Your instructions
Return all lines below containing the word "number".

Recorded information
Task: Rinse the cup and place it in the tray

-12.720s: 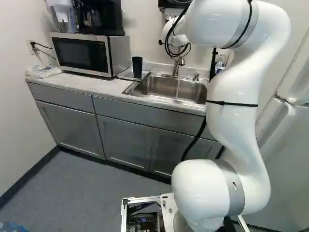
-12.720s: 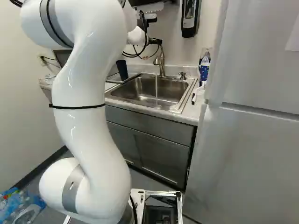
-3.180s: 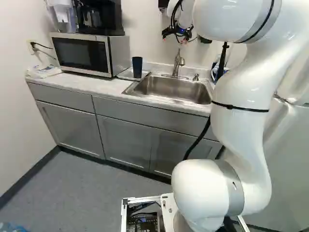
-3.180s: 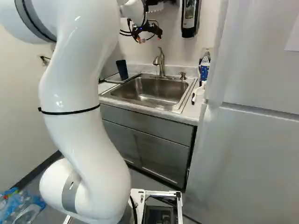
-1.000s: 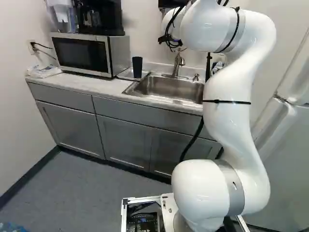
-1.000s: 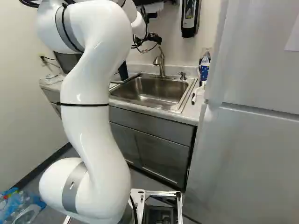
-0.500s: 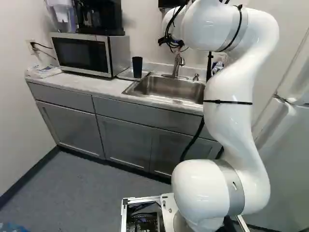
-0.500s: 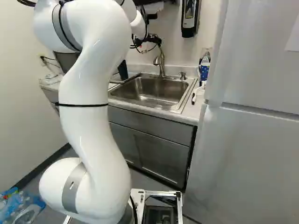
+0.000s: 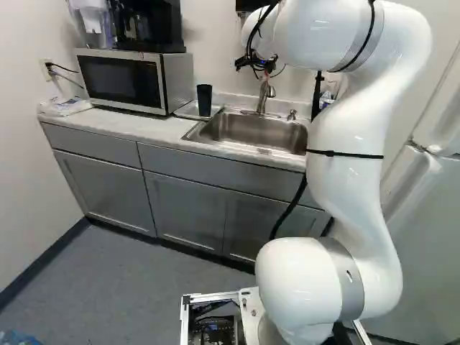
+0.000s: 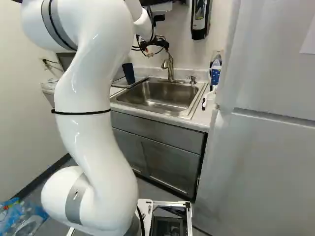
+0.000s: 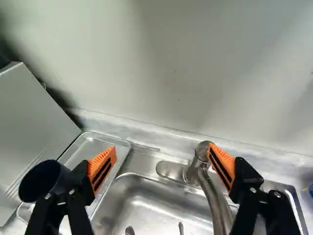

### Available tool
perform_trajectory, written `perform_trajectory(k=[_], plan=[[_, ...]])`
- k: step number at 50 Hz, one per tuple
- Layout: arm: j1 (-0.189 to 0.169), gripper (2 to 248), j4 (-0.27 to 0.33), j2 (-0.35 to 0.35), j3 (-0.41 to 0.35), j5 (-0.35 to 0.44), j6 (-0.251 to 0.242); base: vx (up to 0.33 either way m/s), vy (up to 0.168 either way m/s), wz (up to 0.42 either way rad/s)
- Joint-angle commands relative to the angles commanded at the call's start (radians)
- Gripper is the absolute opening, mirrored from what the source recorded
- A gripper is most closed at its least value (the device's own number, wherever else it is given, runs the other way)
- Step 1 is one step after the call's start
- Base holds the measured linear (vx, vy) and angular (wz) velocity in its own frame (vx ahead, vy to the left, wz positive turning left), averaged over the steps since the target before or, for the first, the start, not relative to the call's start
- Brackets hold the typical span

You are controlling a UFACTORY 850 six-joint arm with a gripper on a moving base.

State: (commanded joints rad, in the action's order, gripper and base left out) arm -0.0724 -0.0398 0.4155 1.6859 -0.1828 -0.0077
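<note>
Before you, a steel faucet (image 10: 171, 69) rises behind the sink (image 10: 162, 96) and crowds your gripper (image 10: 150, 53), its head showing between the fingers in the wrist view, near one orange pad (image 11: 221, 165); whether they touch, you cannot tell. The microwave (image 9: 122, 80), with a coffee maker (image 9: 151, 27) on top, walls off one side of the tray (image 9: 185, 111), and the wall (image 11: 195, 63) closes the back. A soap pump (image 10: 192, 79) stands beside the faucet, and a bottle (image 10: 215, 73) near the refrigerator (image 10: 266, 147) beyond the sink. The dark cup (image 9: 204, 100) stands upright in the tray, between microwave and sink, mouth up, its long axis vertical. Your claw is spread wide, gripping nothing, with the cup outside its fingers, just beside one of them in the wrist view
</note>
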Motion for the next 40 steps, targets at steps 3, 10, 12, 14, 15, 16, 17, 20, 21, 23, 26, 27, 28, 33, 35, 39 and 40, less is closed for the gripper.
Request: perform_trajectory(k=[3,10,12,14,15,16,17,20,21,23,26,27,28,33,35,39,40], plan=[[0.000,247,0.000,-0.008,-0.009,-0.007,0.000,0.000,0.000,0.000],[-0.001,247,0.000,-0.025,-0.030,-0.015,0.000,0.000,0.000,0.000],[-0.001,247,0.000,-0.029,-0.035,-0.015,0.000,0.000,0.000,0.000],[-0.001,247,0.000,-0.033,-0.040,-0.015,0.000,0.000,0.000,0.000],[-0.001,247,0.000,-0.035,-0.042,-0.015,0.000,0.000,0.000,0.000],[-0.001,247,0.000,-0.036,-0.044,-0.015,0.000,0.000,0.000,0.000],[-0.001,247,0.000,-0.038,-0.045,-0.015,0.000,0.000,0.000,0.000],[-0.001,247,0.000,-0.040,-0.047,-0.015,0.000,0.000,0.000,0.000],[-0.001,247,0.000,-0.041,-0.047,-0.015,0.000,0.000,0.000,0.000],[-0.001,247,0.000,-0.043,-0.047,-0.015,0.000,0.000,0.000,0.000],[-0.001,247,0.000,-0.046,-0.046,-0.015,0.000,0.000,0.000,0.000],[-0.001,247,0.000,-0.047,-0.045,-0.015,0.000,0.000,0.000,0.000],[-0.001,247,0.000,-0.049,-0.044,-0.015,0.000,0.000,0.000,0.000],[-0.002,247,0.000,-0.055,-0.041,-0.015,0.000,0.000,0.000,0.000],[-0.002,247,0.000,-0.058,-0.041,-0.015,0.000,0.000,0.000,0.000],[-0.002,247,0.000,-0.066,-0.042,-0.015,0.000,0.000,0.000,0.000],[-0.002,247,0.000,-0.069,-0.043,-0.016,0.000,0.000,0.000,0.000]])
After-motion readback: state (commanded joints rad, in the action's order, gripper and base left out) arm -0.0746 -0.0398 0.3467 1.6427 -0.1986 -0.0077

Exercise solution
- k: step number at 50 Hz, one per tuple
- A gripper is most closed at its least value (the device's own number, wherever else it is given, runs the other way)

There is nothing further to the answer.